* [What you will do] Make an exact copy of the entries below and leave any picture out of it.

Items from a dataset
########################################
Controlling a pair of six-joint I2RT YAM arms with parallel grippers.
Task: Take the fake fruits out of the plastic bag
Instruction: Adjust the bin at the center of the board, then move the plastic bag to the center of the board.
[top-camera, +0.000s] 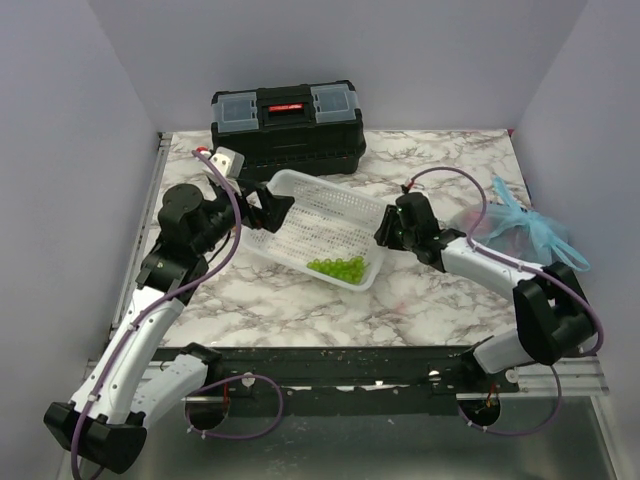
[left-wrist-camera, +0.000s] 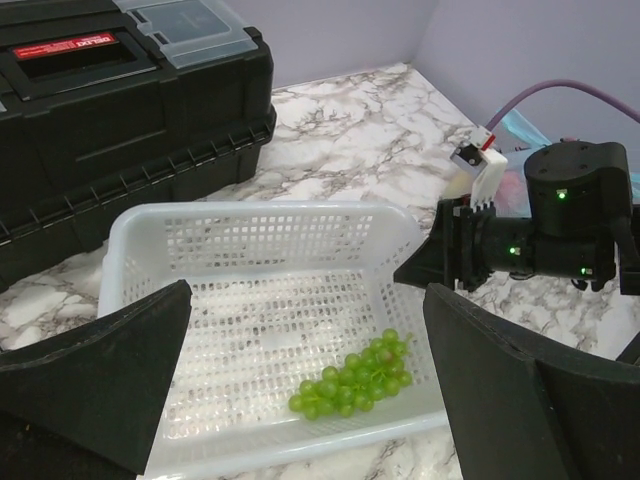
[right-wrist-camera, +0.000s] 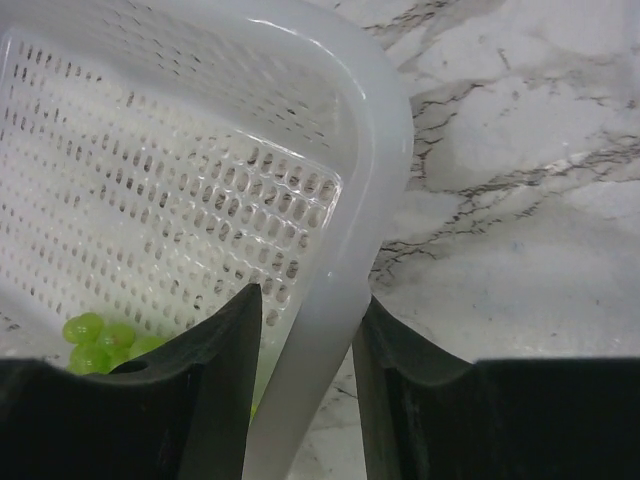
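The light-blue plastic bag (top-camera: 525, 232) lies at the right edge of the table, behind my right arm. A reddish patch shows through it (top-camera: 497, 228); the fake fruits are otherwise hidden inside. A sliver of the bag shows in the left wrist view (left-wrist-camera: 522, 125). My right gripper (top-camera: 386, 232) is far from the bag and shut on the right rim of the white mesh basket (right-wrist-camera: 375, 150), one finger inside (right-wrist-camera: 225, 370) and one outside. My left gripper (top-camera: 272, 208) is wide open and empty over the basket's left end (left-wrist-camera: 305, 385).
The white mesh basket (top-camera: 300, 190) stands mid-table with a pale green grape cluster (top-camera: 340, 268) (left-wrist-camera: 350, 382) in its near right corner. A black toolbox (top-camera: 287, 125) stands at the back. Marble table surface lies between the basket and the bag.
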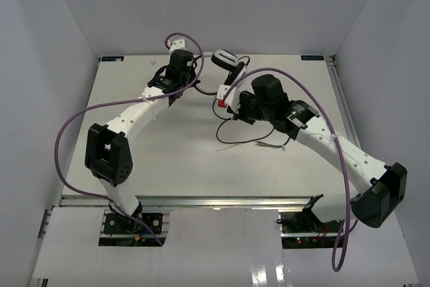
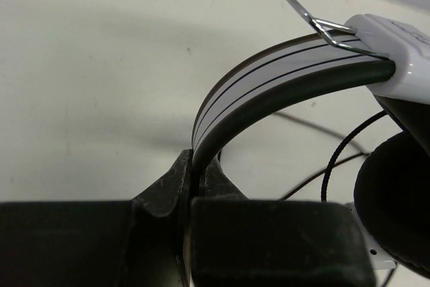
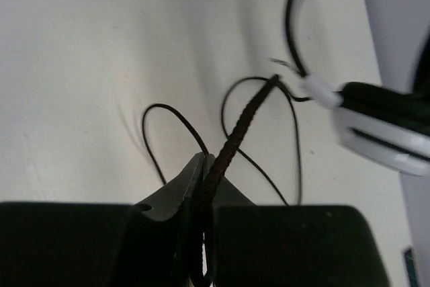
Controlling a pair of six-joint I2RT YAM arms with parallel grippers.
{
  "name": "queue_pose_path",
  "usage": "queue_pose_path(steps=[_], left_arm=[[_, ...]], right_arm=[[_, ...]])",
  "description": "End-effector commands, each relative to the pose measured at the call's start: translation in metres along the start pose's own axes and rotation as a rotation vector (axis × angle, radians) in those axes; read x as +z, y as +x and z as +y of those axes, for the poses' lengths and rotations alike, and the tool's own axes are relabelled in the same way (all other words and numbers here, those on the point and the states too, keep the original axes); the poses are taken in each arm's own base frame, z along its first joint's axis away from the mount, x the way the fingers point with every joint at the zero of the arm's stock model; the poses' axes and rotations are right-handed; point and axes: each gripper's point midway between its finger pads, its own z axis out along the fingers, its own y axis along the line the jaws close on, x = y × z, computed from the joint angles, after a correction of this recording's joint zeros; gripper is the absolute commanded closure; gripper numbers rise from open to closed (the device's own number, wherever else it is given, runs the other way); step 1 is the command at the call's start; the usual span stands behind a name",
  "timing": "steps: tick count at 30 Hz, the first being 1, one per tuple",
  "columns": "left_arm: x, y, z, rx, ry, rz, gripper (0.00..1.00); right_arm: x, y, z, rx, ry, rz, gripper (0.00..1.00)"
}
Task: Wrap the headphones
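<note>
Mostly hidden headphones [image 1: 227, 60], cord [image 3: 236, 132] blurred

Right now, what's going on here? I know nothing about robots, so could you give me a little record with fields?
job: wrapping the headphones
left pincer: shut on the white headband
right pincer: shut on the thin dark cord
cord state: loose loops lie on the table, not yet wound around the headphones
cord end: frayed coloured wires lie on the table, near the right arm
headphones' place: far half of the table, between the two arms
</note>
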Motion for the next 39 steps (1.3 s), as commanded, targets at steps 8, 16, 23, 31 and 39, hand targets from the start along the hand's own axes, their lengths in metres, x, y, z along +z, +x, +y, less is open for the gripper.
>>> queue_pose_path(steps=[8,16,23,31,39], left_arm=[[-0.037,0.043,-0.020,0.440,0.139,0.003,1.00],[-0.070,0.049,0.004,0.558,0.172,-0.043,1.00],[-0.079,0.028,0.017,0.689,0.104,-0.104,1.00],[-0.090,0.055,0.016,0.817,0.205,-0.052,1.00],[-0.107,0.073,0.005,0.850,0.308,-0.020,1.00]], right_arm=[[-0.057,0.018,-0.112,-0.376,0.476,0.353,0.92],[-0.060,0.030,-0.121,-0.318,0.476,0.306,0.92],[-0.044,0.022,-0.082,-0.226,0.261,0.131,0.90],[-0.057,0.012,-0.122,-0.217,0.388,0.128,0.90],[-0.036,0.013,-0.127,-0.238,0.355,0.119,0.87]])
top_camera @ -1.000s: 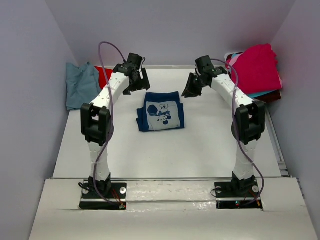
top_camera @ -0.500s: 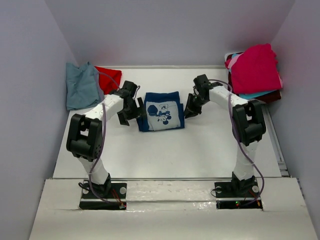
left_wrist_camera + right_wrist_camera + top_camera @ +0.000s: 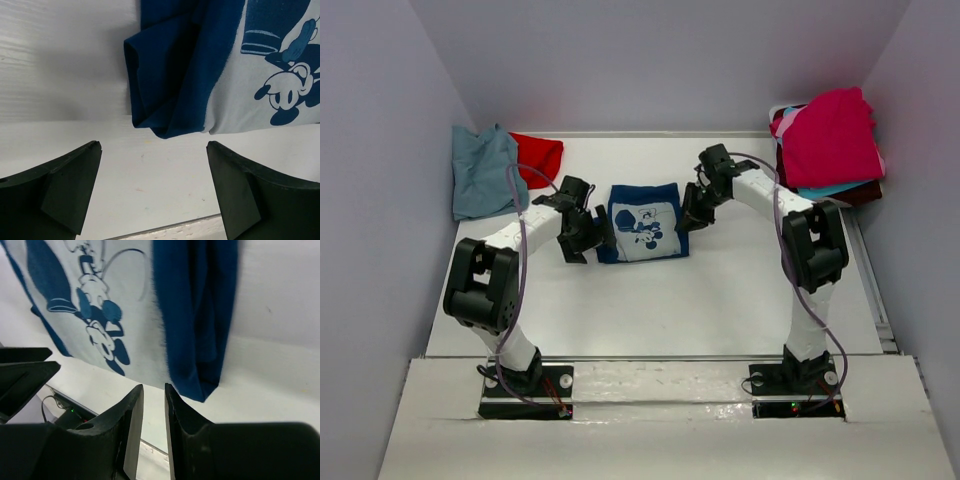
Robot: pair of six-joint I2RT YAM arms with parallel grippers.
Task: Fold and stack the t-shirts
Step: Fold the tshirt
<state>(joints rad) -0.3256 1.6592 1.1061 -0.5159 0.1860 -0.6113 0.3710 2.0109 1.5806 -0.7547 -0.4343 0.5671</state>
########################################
* [Answer section]
Controlling a pair of six-joint I2RT YAM arms with parallel grippers.
Task: Take the fake fruits out of the plastic bag
Instruction: Adjust the bin at the center of the board, then move the plastic bag to the center of the board.
[top-camera, +0.000s] 
[left-wrist-camera, +0.000s] 
[right-wrist-camera, +0.000s] 
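The light-blue plastic bag (top-camera: 525, 232) lies at the right edge of the table, behind my right arm. A reddish patch shows through it (top-camera: 497, 228); the fake fruits are otherwise hidden inside. A sliver of the bag shows in the left wrist view (left-wrist-camera: 522, 125). My right gripper (top-camera: 386, 232) is far from the bag and shut on the right rim of the white mesh basket (right-wrist-camera: 375, 150), one finger inside (right-wrist-camera: 225, 370) and one outside. My left gripper (top-camera: 272, 208) is wide open and empty over the basket's left end (left-wrist-camera: 305, 385).
The white mesh basket (top-camera: 300, 190) stands mid-table with a pale green grape cluster (top-camera: 340, 268) (left-wrist-camera: 350, 382) in its near right corner. A black toolbox (top-camera: 287, 125) stands at the back. Marble table surface lies between the basket and the bag.
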Controlling a pair of six-joint I2RT YAM arms with parallel grippers.
{
  "name": "queue_pose_path",
  "usage": "queue_pose_path(steps=[_], left_arm=[[_, ...]], right_arm=[[_, ...]])",
  "description": "End-effector commands, each relative to the pose measured at the call's start: translation in metres along the start pose's own axes and rotation as a rotation vector (axis × angle, radians) in those axes; read x as +z, y as +x and z as +y of those axes, for the poses' lengths and rotations alike, and the tool's own axes are relabelled in the same way (all other words and numbers here, those on the point and the states too, keep the original axes); the poses are taken in each arm's own base frame, z along its first joint's axis away from the mount, x the way the fingers point with every joint at the zero of the arm's stock model; the poses' axes and rotations are right-handed; point and axes: each gripper's point midway between its finger pads, its own z axis out along the fingers, its own y axis along the line the jaws close on, x = y × z, computed from the joint angles, after a correction of this recording's joint zeros; gripper is the absolute commanded closure; gripper numbers rise from open to closed (the device's own number, wherever else it is given, runs the other way); step 1 is the command at the call's start; the usual span stands behind a name",
  "timing": "steps: tick count at 30 Hz, the first being 1, one per tuple",
  "columns": "left_arm: x, y, z, rx, ry, rz, gripper (0.00..1.00); right_arm: x, y, z, rx, ry, rz, gripper (0.00..1.00)"
}
Task: Wrap the headphones
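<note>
Mostly hidden headphones [image 1: 227, 60], cord [image 3: 236, 132] blurred

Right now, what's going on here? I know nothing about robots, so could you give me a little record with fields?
job: wrapping the headphones
left pincer: shut on the white headband
right pincer: shut on the thin dark cord
cord state: loose loops lie on the table, not yet wound around the headphones
cord end: frayed coloured wires lie on the table, near the right arm
headphones' place: far half of the table, between the two arms
</note>
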Motion for the next 39 steps (1.3 s), as commanded, targets at steps 8, 16, 23, 31 and 39, hand targets from the start along the hand's own axes, their lengths in metres, x, y, z along +z, +x, +y, less is open for the gripper.
>>> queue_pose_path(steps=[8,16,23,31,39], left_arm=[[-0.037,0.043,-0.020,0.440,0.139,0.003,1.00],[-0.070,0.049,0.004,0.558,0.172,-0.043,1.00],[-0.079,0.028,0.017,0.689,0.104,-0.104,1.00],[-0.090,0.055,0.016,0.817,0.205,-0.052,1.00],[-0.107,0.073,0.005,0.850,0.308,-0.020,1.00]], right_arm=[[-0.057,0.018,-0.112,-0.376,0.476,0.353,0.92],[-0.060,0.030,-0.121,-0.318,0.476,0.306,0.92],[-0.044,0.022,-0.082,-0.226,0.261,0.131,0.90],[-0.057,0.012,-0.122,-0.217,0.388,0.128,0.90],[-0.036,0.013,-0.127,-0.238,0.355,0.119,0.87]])
top_camera @ -1.000s: 
top_camera @ -0.500s: 
left_wrist_camera + right_wrist_camera + top_camera @ +0.000s: 
Robot: pair of six-joint I2RT YAM arms with parallel grippers.
Task: Fold and stack the t-shirts
Step: Fold the tshirt
<state>(joints rad) -0.3256 1.6592 1.1061 -0.5159 0.1860 -0.6113 0.3710 2.0109 1.5806 -0.7547 -0.4343 0.5671</state>

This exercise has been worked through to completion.